Facebook Teaming Up with NYU to Use AI to Have Faster MRI Exams

Facebook Teaming Up with NYU to Use AI to Have Faster MRI Exams Featured Image

Anyone who has had to withstand an MRI exam knows how beneficial it could be if they were made a bit speedier. It can be difficult to lie still in that tube for so long. There’s good news for all those people: a current research project is using artificial intelligence to create a faster MRI exam called “fastMRI.” The really surprising part is who’s working on the research: Facebook and New York University.

Research Behind fastMRI

Magnetic Resonance Imaging is used by doctors to get detailed images of a person’s organs, blood vessels, bones, soft tissues, etc. Getting these more detailed images can help to diagnose medical difficulties.

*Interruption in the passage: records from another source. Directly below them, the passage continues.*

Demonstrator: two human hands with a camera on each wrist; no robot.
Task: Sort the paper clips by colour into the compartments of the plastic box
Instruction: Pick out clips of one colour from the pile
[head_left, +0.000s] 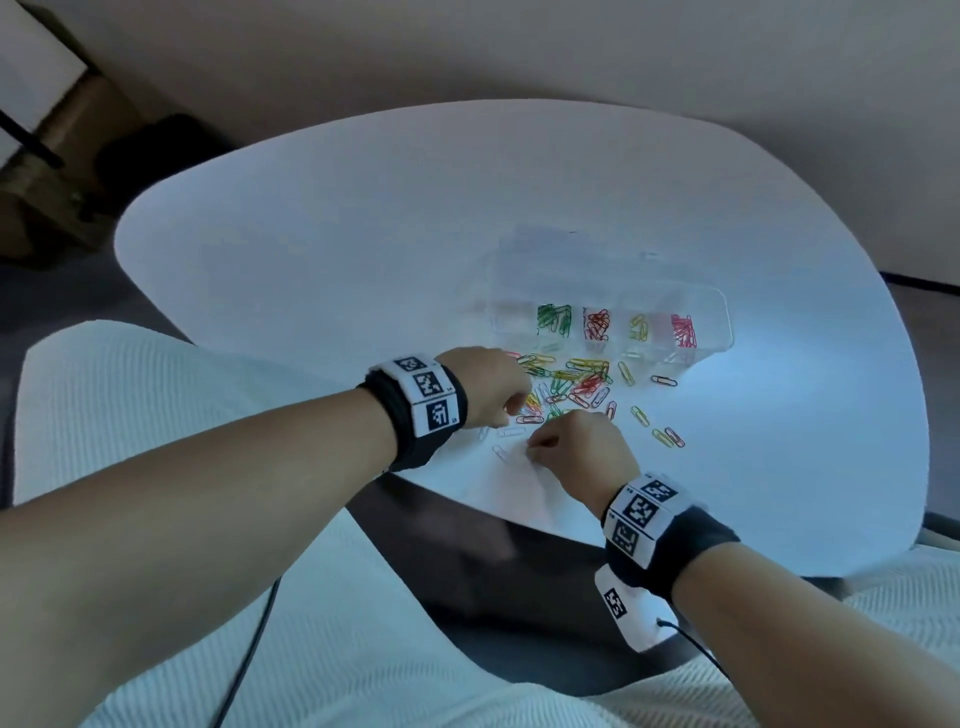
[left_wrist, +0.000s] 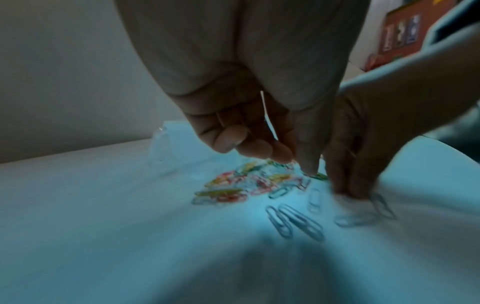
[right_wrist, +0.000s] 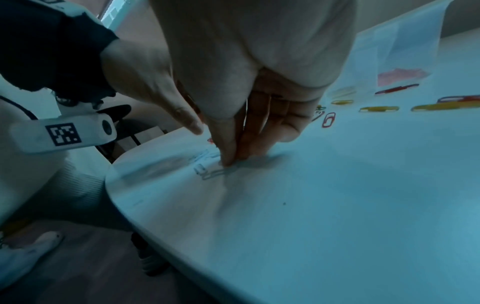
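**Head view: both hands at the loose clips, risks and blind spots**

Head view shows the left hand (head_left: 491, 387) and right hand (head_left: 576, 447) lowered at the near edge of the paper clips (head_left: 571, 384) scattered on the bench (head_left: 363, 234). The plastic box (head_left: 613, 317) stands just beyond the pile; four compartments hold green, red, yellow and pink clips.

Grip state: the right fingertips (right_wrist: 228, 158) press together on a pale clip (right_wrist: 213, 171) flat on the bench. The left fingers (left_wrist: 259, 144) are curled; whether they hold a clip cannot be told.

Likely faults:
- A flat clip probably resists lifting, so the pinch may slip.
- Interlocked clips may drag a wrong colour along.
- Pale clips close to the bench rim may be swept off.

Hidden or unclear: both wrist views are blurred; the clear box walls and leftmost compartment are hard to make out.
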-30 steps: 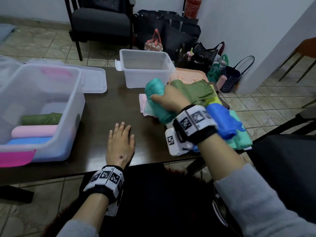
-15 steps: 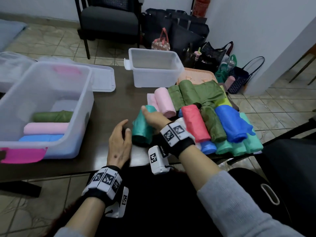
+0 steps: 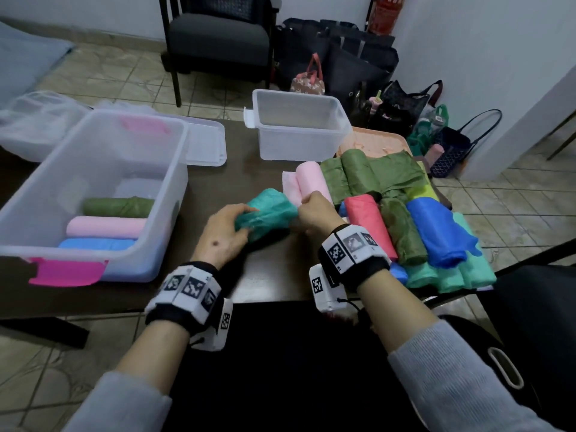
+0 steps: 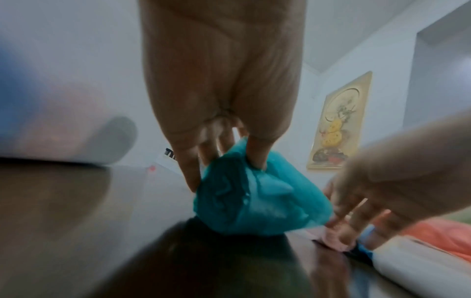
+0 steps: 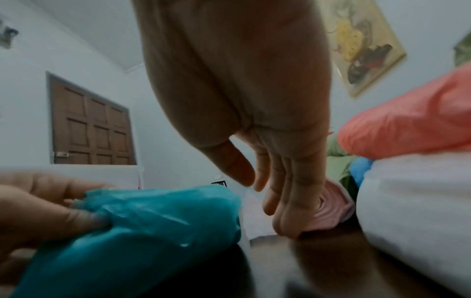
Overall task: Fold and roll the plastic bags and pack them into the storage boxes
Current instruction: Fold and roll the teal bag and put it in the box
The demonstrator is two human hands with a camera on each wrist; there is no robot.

Yet, as helpful as they are, MRIs can also be very, very long. They can take anywhere from fifteen minutes to over an hour to complete. It’s so difficult for a person to lay there still for that long, especially if they’re not feeling well. Additionally, it’s limiting on a hospital, as they can only do so many MRIs in a day since they take so long.

Facebook and NYU School of Medicine’s Department of Radiology are working together to launch “fastMRI.” They are hoping that a complete MRI will be able to take place in just five minutes.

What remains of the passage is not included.